Articles From Our Bulletins

Articles From Our Bulletins

Our Desire for Popularity: the Urge of Conformity

Driving from our home in Indiana back to East Texas, Donna and I always know we’re getting close to our destination when we start seeing cows in the fields and log trucks on the roadways.  They don’t call it the “Piney Woods” for nothing!  Though not quite as numerous, another clue that our journey is nearing its end is the appearance of chicken trucks.  At one point in my youth, our home county was ranked among the top three in the nation for broiler (chickens raised specifically for meat) production.  So we grew up amid lots cows, tall trees, and chicken farms! 

All of that to get to one thing I’d like you to consider about the hatchlings (baby chickens) that are stock by the hundreds of thousands in those houses:  Though they look so cute, sweet, soft, and cuddly, they are absolutely brutal to each other!  Any chick that is smaller, weaker, or just looks a little different from the rest will be mercilessly pecked to death by the “normal” ones.  Before the “nature” of juvenile baby chickens upsets you too much, please realize we humans do the same kind thing! 

Think carefully about this question:  Which kids get “picked on” and “bullied” at school, or anywhere there are significant groups of children?  Is it not those that are small for their age, those that are perceived to have a weakness of some sort, or those that simply look or act differently than the other children?  Why do we, like chickens, behave this way?

Call it the “herd/flock mentality” and blame it on nature if you like, but from a young age we teach our children the importance of being “like” and “liked” by everyone else.   We make sure to buy them the “popular” (aka, “just like everyone else has”) toys, clothes, shoes, and when they start school, the same backpacks, supplies, (and heaven help us) phones!   After all, we don’t want them to “different,” do we?  If they’re not “like everyone else,” they might get picked on!  Sound familiar?  In this regard at least, we’re like chickens.  However, our little ones don’t single out and abuse those who look or act different via genetics like chickens do, we teach them (in our case, its nurture not nature)!   Because we value being “like everyone else” and “having what everyone else has,” we teach them to do the same.  We may do so subconsciously rather than consciously, but we do it nonetheless.  We don’t want to be “different” from the world, and we don’t want them to be “different” either.   

Obviously, this mindset and its obligatory actions are nothing new.  Israel wanted a king to be “like all the nations” around them,1Samuel 8:5,20.   And, despite repeated warnings from God through Moses and Joshua to the contrary, Israel left idolatrous Canaanites in the land instead of annihilating or driving them out as commanded.  The ultimate result was that Israel “did according to all their (the Canaanites’) detestable things” which they did “for their gods,” Deuteronomy 20:18.  What was the primary reason for this apostasy?

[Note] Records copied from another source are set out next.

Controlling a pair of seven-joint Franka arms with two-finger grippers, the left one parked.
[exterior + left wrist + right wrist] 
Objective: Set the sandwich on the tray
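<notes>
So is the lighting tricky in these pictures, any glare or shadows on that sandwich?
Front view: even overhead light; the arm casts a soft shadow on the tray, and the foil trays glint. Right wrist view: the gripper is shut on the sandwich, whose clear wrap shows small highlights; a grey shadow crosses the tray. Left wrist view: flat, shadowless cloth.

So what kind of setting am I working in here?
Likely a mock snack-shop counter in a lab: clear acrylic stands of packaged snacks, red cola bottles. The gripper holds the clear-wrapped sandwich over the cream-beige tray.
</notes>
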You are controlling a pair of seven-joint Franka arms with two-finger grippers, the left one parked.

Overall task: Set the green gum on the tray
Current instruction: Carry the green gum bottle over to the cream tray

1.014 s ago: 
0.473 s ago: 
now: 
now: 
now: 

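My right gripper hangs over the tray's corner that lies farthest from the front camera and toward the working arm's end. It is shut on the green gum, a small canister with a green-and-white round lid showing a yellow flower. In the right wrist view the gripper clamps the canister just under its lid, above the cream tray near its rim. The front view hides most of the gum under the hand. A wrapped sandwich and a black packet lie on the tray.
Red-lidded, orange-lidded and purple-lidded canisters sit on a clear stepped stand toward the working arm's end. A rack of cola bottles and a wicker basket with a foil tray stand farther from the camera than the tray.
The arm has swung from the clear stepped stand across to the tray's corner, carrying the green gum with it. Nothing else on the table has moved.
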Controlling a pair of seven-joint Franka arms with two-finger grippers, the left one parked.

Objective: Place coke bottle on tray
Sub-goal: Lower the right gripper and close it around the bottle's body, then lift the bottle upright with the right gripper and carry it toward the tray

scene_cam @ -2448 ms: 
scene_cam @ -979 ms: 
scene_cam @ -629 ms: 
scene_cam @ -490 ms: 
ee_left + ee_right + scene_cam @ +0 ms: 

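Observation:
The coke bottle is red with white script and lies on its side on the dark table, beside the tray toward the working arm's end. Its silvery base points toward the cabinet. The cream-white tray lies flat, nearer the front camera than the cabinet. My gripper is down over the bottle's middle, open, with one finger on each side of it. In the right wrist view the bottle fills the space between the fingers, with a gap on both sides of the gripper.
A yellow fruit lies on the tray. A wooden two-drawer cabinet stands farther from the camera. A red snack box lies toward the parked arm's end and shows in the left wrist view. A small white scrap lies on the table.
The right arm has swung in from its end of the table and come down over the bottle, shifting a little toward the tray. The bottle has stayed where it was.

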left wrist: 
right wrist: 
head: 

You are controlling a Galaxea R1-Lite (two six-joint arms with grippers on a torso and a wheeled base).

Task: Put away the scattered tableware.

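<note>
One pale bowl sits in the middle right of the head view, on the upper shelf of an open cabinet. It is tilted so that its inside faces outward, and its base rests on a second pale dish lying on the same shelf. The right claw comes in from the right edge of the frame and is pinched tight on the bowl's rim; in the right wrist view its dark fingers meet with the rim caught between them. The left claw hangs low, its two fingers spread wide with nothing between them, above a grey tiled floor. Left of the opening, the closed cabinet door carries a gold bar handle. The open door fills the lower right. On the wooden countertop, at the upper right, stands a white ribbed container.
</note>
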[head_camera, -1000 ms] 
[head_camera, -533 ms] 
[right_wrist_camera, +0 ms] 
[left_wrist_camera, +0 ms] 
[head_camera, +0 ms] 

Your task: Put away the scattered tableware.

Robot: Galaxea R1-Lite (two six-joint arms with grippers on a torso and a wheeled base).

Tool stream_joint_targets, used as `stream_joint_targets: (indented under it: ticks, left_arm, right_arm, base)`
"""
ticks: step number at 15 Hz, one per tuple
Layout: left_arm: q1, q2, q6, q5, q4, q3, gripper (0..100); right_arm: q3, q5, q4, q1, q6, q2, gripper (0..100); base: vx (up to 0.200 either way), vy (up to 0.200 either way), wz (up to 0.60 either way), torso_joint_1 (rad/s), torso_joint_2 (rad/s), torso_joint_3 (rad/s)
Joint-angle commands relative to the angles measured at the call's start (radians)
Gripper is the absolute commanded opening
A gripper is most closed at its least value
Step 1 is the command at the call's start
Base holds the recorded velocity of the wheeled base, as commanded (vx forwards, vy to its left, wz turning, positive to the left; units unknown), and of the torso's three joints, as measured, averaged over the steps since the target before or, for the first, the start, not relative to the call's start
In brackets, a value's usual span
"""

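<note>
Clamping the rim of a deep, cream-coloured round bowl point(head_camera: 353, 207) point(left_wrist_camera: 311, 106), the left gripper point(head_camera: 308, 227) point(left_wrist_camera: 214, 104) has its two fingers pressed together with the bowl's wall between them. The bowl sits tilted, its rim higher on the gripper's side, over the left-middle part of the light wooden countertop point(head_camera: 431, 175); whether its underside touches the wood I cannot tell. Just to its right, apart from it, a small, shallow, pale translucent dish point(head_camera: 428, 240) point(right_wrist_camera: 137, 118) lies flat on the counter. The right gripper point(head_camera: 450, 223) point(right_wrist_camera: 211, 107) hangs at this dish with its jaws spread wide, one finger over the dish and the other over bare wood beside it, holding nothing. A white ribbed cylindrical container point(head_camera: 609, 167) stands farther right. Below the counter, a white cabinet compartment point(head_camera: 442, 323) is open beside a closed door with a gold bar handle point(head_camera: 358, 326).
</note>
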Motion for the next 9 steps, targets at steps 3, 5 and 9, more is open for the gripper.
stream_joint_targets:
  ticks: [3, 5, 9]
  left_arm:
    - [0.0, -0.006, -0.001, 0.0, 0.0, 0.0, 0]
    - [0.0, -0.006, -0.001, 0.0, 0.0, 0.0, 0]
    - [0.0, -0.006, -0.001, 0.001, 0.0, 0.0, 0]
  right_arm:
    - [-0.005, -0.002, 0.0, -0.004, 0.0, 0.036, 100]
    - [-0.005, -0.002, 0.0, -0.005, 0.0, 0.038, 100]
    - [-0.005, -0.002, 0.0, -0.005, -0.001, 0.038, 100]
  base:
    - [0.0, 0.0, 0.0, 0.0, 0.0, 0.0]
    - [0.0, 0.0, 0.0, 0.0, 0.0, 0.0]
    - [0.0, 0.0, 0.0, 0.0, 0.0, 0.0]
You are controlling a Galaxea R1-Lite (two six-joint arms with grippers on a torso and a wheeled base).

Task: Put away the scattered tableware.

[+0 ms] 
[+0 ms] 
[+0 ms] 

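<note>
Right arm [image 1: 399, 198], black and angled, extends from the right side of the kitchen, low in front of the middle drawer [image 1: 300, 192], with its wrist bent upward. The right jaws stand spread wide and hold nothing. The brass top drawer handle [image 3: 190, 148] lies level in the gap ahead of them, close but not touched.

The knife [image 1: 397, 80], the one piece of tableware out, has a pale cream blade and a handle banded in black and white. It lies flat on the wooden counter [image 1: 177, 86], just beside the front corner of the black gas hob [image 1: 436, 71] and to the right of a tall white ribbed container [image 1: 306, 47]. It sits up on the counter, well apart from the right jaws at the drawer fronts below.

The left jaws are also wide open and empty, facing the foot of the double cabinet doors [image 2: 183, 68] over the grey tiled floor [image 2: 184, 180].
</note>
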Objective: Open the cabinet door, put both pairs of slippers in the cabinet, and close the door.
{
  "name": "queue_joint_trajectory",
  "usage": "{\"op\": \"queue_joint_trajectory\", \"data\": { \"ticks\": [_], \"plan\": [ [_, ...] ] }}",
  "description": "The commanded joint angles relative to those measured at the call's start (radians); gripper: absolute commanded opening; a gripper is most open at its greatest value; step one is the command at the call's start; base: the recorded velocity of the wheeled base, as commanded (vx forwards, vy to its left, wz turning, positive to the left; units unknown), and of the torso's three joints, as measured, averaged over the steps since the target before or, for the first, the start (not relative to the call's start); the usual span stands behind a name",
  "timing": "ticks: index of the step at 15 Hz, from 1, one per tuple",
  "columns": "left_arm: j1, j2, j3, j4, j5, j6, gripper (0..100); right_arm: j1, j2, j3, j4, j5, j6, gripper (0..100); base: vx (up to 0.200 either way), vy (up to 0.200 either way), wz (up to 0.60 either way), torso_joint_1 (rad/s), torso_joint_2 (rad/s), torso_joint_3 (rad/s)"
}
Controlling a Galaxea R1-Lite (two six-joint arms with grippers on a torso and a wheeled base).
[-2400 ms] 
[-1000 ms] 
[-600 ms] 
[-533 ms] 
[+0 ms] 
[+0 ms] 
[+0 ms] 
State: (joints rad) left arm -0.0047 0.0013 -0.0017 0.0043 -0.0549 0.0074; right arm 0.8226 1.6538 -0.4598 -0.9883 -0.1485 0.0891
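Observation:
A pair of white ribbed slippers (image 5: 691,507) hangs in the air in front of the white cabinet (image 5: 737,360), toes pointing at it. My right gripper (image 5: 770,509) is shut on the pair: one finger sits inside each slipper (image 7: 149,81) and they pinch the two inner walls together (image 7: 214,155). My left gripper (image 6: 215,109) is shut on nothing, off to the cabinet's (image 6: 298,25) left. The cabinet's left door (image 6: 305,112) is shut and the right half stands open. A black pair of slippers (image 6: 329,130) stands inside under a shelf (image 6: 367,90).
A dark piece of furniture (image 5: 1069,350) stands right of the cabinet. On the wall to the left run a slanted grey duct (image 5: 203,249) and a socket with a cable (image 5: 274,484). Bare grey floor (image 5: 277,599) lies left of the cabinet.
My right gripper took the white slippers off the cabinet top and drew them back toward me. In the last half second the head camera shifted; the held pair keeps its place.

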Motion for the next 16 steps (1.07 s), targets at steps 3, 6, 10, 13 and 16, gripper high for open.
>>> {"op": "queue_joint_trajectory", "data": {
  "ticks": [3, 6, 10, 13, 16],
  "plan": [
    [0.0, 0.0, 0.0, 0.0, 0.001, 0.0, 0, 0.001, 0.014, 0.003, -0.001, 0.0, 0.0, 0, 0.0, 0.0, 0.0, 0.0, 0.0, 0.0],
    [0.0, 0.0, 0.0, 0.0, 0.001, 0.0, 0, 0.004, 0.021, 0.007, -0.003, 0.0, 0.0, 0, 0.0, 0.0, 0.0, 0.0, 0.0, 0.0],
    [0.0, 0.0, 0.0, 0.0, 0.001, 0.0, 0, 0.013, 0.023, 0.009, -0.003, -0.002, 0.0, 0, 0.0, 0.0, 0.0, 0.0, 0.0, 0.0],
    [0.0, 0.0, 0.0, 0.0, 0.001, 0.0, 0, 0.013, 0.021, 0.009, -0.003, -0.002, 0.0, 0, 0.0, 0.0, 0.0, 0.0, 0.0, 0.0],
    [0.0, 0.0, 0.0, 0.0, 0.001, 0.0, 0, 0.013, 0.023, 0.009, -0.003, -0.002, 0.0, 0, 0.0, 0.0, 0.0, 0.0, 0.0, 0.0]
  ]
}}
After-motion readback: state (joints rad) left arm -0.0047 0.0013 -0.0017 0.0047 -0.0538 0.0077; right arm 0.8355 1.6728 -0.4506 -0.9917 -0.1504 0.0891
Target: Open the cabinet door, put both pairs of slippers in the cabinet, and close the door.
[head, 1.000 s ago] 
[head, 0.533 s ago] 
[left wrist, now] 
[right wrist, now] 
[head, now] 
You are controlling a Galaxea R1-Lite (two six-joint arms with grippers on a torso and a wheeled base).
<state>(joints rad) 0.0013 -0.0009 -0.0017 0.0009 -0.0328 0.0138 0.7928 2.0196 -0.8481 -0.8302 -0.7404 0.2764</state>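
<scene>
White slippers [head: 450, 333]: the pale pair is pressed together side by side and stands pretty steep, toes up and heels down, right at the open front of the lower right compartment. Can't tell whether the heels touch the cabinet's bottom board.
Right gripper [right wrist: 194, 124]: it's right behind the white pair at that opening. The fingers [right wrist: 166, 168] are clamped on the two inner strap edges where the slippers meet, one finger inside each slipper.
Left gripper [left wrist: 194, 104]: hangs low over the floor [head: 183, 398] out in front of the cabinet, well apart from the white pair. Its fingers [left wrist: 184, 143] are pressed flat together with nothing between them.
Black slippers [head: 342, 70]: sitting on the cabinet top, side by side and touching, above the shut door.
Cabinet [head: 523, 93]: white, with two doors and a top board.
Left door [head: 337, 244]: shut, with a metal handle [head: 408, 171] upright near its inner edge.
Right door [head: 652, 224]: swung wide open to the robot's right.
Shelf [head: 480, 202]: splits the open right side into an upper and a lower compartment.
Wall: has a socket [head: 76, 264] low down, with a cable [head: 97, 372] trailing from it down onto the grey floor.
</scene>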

Israel just didn’t want to be “different” from those around them, and neither do we.  

The urge for conformity and popularity is strong.  Our desires to be “liked” by the world, whether we are taught it by our parents or develop it all on our own, must be admitted, faced, and overcome.   We must not be “conformed to this world” but “transformed by the renewing” of our minds, Romans 12:2.  For, as Paul asked in 2Corinthians 6:15, “what has a believer in common with an unbeliever?”  Little to nothing.  We must, therefore, “Come out from their midst and be separate” for God to “welcome” us as His “sons and daughters,” 2Corinthians 6:16-18

What are you teaching your children about conformity, popularity, and being different from the world?  Does your own example (both in values and actions) confirm or deny what you teach them?  Neither you nor your children have to be “like” or “liked” by the world- in fact, such surely signals a problem, cf. Luke 6:26; Jn.15:19.  Have the courage to not only be different yourself, but teach your children the value also… and start NOW before it’s too late!